WORK TASK:
Restate word for word the lines below that run from the one holding "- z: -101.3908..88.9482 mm" through the one holding "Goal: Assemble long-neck", inclusive. Pictures don't belong in the copy.

DATA EXTRACT:
┄┄┄┄┄┄┄┄┄┄┄┄┄┄┄┄┄┄┄┄

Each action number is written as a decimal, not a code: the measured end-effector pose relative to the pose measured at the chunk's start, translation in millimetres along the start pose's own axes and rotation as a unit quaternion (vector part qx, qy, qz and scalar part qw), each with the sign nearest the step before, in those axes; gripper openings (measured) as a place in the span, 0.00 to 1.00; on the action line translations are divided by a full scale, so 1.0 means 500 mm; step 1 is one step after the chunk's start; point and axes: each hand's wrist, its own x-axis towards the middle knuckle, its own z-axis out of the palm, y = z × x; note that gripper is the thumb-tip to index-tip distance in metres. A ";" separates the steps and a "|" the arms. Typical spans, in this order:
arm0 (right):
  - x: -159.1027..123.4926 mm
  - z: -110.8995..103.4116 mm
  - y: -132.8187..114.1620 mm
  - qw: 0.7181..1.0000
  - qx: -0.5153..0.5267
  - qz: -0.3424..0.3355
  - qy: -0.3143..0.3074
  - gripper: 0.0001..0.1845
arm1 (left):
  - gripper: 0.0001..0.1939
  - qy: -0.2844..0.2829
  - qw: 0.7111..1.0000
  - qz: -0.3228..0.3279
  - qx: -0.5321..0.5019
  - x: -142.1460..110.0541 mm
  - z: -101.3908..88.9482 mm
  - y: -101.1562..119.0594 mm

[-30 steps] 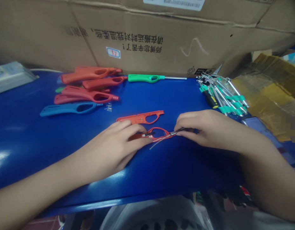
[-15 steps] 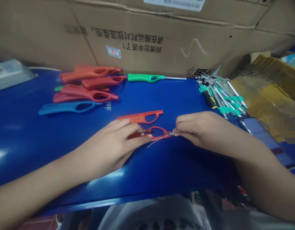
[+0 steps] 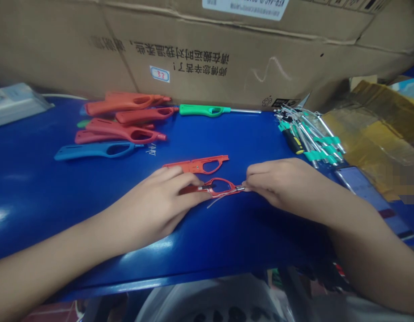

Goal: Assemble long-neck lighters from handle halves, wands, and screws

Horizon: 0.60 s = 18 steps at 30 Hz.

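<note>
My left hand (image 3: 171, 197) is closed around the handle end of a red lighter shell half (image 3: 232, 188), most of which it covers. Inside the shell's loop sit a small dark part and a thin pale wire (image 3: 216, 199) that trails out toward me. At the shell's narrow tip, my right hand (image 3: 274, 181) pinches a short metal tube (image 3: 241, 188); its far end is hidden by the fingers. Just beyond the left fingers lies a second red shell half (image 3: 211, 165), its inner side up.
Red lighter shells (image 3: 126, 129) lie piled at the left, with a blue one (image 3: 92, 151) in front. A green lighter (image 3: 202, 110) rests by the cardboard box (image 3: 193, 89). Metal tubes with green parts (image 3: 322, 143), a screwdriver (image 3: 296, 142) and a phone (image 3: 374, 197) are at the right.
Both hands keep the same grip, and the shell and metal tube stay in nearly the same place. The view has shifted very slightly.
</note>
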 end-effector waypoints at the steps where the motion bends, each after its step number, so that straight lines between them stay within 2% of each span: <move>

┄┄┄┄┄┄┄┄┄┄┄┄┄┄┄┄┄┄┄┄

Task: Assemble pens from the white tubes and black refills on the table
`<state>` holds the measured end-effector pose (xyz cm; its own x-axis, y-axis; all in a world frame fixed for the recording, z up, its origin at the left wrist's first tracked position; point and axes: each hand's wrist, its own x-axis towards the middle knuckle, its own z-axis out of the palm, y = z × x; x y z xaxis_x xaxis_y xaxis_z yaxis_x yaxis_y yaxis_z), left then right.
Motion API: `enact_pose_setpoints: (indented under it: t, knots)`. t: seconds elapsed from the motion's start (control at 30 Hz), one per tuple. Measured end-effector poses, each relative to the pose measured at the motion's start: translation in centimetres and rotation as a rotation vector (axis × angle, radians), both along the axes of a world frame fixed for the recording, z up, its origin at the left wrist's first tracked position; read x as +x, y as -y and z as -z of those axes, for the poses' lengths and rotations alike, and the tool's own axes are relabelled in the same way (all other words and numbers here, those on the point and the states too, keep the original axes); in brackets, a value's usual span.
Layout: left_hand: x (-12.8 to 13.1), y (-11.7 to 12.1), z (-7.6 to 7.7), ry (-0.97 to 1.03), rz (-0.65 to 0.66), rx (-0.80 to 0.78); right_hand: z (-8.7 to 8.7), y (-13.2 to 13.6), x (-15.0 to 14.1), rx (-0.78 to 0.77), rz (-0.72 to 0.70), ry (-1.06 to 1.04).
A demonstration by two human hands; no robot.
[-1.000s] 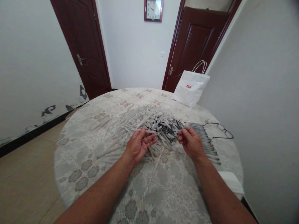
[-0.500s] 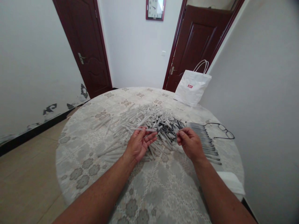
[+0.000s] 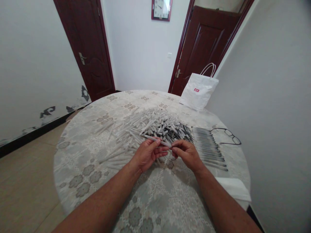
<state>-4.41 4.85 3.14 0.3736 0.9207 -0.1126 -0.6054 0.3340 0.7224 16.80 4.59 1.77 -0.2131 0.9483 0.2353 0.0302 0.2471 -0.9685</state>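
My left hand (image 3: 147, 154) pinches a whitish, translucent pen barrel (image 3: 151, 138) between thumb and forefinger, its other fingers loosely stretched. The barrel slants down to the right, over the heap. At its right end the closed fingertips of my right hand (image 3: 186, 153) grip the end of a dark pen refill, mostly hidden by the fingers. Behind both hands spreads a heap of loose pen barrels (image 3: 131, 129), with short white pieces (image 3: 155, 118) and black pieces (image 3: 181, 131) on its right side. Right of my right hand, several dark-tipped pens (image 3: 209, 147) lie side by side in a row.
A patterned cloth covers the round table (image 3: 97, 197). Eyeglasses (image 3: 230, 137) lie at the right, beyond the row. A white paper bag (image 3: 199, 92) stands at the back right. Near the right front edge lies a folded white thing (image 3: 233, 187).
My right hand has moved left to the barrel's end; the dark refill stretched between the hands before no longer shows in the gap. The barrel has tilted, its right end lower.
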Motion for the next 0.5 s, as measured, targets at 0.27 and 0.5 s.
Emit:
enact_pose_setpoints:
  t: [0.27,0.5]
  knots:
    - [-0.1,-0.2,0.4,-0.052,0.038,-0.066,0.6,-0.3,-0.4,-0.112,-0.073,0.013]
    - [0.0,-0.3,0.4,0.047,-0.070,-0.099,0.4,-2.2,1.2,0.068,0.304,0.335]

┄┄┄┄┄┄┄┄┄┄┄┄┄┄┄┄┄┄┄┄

SOLVED EXERCISE:
  - z: -101.3908..88.9482 mm
  - y: -101.1562..119.0594 mm

[-30 steps] 
[-15 steps] 
[+0 steps] 

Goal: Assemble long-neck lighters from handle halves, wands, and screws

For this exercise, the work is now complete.